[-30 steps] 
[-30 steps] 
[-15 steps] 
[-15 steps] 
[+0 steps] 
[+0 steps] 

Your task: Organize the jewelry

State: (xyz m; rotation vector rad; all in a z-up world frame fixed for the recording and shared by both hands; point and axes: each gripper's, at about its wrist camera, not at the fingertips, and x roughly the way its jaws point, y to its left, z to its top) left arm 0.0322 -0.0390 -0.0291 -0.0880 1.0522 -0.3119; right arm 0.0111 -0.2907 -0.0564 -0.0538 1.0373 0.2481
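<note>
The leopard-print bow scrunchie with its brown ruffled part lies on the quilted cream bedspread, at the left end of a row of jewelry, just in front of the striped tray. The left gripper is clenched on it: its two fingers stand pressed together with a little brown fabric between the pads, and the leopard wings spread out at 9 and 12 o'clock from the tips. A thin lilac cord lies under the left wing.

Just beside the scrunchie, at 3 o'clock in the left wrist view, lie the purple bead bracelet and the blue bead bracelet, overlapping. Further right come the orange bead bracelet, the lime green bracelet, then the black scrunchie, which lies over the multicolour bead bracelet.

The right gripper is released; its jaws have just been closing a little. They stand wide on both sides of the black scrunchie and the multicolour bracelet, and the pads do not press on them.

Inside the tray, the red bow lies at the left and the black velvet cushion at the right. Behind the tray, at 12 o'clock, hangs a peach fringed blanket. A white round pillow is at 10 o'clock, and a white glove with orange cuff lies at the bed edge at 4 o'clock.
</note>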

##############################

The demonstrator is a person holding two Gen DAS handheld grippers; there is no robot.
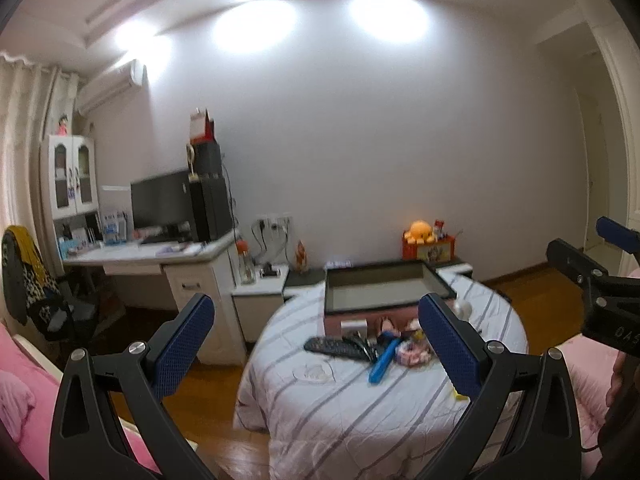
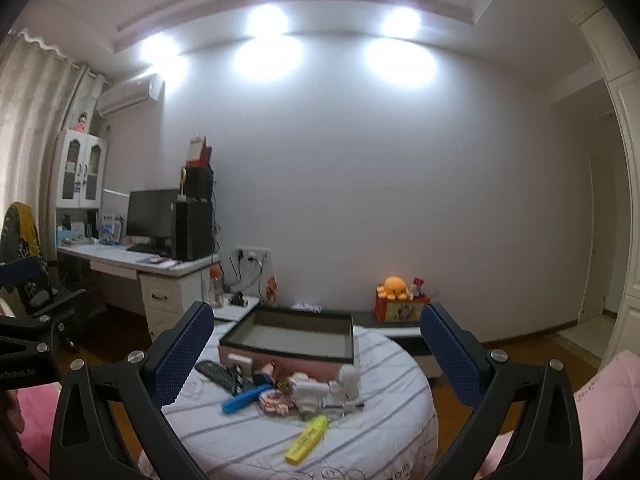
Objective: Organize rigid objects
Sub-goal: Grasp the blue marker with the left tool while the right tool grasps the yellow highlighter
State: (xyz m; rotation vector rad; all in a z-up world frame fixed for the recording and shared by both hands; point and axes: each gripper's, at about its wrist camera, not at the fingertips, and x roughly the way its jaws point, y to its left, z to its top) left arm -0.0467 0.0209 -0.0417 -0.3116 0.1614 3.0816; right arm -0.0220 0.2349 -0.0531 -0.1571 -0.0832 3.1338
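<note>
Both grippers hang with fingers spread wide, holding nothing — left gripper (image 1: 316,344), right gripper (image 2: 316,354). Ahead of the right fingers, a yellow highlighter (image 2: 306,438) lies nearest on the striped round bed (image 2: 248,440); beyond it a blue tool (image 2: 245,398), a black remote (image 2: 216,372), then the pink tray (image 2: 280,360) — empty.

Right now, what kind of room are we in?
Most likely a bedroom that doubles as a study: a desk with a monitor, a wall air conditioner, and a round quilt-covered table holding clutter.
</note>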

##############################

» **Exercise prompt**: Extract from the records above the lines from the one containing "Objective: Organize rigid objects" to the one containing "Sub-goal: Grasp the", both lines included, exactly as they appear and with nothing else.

» **Reply**:
Objective: Organize rigid objects
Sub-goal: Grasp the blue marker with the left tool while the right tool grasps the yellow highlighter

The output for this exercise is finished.